Background technology
Always the popular of moon contest is talked about since eighties of last century the fifties for the research and development of moon landing technology
Topic, this topic come to an end after the mankind in 1969 climb up the moon first.2004, China Lunar Exploration Program started.By
In the special environment of moonscape, landforms texture unobvious, the continuous change of intensity of illumination, traditional vision algorithm is caused
Through the process that can not be applied to menology landing.
At the time of aircraft menology soft landing refers to aircraft apart from menology 1-2km, aircraft captures according to video camera
Data, can utilize vision method, automatic avoiding barrier, in real time selection can drop zone.And under aircraft
During the entire process of drop, the data that video camera captures can be more and more clear, so occurring that some new volumes are smaller again
Barrier, therefore decline process needs and be modified according to the data obtained in real time, so as to reach high-precision requirement.
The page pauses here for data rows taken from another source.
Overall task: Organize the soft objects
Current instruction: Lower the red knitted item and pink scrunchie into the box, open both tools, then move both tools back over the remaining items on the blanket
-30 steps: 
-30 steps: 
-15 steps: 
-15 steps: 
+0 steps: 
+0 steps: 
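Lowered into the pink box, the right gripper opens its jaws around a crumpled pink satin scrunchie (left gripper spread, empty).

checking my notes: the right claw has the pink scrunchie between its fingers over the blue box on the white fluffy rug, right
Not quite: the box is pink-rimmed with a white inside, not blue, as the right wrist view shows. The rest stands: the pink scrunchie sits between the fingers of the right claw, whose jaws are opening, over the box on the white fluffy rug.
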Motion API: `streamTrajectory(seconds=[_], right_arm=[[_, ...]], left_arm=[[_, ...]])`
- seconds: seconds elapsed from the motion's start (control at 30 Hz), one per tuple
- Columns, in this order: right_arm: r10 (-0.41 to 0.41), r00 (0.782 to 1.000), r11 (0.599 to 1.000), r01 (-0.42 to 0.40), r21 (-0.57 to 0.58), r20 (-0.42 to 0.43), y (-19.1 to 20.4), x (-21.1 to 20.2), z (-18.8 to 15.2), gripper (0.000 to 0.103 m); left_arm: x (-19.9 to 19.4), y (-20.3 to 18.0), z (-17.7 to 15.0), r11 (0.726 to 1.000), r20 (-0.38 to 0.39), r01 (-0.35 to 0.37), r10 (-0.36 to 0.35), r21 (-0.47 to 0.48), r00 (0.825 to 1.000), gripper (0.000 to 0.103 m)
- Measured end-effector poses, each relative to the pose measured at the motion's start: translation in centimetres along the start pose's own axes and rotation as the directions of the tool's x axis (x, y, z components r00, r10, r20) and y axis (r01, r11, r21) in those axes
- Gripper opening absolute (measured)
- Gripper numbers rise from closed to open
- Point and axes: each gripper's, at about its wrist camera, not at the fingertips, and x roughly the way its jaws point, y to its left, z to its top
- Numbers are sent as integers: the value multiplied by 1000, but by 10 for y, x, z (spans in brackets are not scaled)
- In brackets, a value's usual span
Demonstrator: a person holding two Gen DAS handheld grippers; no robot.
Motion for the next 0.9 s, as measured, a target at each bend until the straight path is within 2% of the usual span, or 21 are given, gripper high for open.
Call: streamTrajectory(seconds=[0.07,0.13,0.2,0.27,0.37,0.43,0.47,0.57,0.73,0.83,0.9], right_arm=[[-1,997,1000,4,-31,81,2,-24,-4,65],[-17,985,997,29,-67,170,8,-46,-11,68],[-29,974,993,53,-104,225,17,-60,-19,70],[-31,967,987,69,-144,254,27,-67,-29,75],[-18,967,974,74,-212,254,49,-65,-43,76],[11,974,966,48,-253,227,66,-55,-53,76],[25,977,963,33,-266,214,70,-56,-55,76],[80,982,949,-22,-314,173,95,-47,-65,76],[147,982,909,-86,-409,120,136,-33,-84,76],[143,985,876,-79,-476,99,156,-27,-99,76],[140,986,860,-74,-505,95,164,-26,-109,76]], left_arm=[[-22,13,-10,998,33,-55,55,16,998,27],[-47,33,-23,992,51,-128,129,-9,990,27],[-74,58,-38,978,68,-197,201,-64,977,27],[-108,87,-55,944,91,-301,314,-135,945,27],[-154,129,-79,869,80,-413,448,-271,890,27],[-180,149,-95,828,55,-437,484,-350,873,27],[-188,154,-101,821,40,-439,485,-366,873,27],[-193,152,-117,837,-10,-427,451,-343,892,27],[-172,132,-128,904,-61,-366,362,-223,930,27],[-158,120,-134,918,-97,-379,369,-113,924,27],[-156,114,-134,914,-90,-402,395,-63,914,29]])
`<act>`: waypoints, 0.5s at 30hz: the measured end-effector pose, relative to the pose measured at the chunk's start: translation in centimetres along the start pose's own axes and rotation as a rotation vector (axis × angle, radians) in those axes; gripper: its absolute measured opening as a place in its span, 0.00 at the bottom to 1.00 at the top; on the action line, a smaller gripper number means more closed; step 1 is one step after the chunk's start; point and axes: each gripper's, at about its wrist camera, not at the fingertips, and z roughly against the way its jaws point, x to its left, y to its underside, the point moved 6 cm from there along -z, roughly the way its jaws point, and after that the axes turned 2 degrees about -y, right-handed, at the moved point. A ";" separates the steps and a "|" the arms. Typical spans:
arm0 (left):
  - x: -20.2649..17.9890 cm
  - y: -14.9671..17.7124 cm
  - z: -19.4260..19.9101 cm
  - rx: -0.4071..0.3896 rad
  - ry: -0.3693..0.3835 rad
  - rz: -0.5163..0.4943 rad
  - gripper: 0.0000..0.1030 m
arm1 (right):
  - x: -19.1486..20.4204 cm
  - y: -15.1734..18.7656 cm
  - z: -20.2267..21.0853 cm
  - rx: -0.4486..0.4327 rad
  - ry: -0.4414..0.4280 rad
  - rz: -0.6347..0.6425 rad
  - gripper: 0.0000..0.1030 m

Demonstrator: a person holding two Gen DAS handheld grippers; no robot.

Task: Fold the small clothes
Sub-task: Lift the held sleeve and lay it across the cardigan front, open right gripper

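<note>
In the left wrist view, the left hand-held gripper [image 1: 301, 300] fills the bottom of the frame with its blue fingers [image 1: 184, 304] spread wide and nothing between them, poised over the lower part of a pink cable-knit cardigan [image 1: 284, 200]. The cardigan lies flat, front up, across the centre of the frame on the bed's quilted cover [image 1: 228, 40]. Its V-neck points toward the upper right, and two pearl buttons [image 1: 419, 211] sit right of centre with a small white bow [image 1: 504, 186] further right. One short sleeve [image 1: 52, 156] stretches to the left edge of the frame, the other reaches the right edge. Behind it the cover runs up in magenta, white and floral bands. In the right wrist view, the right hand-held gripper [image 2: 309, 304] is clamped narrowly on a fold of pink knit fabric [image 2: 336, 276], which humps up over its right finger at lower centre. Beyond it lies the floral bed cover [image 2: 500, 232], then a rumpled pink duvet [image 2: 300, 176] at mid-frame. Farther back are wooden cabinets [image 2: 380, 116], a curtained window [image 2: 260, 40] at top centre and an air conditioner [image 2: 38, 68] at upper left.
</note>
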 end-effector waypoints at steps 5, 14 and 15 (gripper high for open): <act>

Land on the moon has the harsh requirement of comparison to the precision and security of landing, it is desirable to realizes precision landing, and evades and falling from the sky or outer space
The different obstacles such as stone pit, slope, valley, rock.After selected safe landing locations, guidance control system provides thrust, posture
Order carrys out talk down device and reaches desired target location from current location smooth transfer.In the obstacle avoidance stage, detector needs
The terrain information in touch-down zone is constantly obtained, terrain obstruction is therefrom identified, information is provided for control system.
The defects of existing recognition methods is present:More sensitive, accuracy rate and real-time are changed to external factor such as illumination
It is not high.
The content of the invention
It is accurate in order to overcome changing to external factor such as illumination for the recognition methods of existing aircraft menology soft landing more sensitive
The not high deficiency of true rate and real-time, the present invention provide a kind of higher, real with robustness, accuracy rate to intensity of illumination change
The real-time Dynamic Location method of the higher aircraft menology soft landing of when property.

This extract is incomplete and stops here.